# [Prompt]
Take the lines below beginning at the line that has "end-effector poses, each" and stopping after the line that has "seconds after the", and print them exactly as they are, with no other lines.

# [Recorded data]
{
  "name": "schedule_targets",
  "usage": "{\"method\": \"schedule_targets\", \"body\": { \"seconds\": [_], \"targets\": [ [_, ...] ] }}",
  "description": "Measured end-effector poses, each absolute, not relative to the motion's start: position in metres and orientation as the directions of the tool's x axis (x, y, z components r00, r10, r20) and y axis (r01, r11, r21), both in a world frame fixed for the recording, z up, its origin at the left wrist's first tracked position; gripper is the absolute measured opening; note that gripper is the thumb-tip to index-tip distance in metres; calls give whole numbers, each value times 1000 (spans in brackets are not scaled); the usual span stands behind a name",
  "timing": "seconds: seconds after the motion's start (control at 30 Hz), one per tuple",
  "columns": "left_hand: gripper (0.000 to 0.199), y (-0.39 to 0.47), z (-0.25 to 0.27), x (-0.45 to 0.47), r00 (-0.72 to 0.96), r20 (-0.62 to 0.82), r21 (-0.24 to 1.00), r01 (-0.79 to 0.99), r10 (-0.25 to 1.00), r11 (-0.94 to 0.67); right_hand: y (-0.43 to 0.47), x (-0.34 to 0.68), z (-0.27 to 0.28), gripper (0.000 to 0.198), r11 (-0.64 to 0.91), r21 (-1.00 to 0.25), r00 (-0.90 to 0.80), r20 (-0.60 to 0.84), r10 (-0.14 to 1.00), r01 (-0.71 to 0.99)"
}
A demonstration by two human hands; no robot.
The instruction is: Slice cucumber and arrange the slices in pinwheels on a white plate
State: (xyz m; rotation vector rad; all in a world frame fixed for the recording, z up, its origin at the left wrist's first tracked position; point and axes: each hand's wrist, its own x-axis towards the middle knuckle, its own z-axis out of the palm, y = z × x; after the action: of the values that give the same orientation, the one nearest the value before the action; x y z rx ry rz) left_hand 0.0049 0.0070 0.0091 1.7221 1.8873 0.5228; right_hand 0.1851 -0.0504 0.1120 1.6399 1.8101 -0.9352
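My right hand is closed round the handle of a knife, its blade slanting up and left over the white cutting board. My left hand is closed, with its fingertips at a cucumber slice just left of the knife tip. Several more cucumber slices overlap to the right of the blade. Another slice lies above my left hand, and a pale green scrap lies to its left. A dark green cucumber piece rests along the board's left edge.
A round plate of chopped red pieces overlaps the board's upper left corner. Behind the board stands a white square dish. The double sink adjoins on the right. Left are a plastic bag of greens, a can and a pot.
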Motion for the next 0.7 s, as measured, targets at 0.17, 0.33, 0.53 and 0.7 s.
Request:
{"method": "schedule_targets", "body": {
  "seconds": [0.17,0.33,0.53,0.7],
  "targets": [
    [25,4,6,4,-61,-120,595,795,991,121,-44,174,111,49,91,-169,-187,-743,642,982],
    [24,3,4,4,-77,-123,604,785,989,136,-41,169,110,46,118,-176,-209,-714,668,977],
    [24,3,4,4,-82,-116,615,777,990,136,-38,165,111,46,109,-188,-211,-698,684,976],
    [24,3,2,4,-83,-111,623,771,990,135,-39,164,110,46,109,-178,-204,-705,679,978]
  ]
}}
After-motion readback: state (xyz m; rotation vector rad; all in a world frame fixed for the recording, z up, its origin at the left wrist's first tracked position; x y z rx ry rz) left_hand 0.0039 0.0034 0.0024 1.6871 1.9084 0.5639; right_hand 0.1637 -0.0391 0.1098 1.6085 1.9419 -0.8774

# [Output of the task]
  "description": "Measured end-effector poses, each absolute, not relative to the motion's start: position in metres and orientation as the directions of the tool's x axis (x, y, z components r00, r10, r20) and y axis (r01, r11, r21), both in a world frame fixed for the recording, z up, its origin at the left wrist's first tracked position; gripper is the absolute measured opening; note that gripper is the thumb-tip to index-tip distance in metres; calls give whole numbers, each value times 1000 (spans in brackets are not scaled); the usual span stands behind a name",
  "timing": "seconds: seconds after the motion's start (control at 30 Hz), one per tuple",

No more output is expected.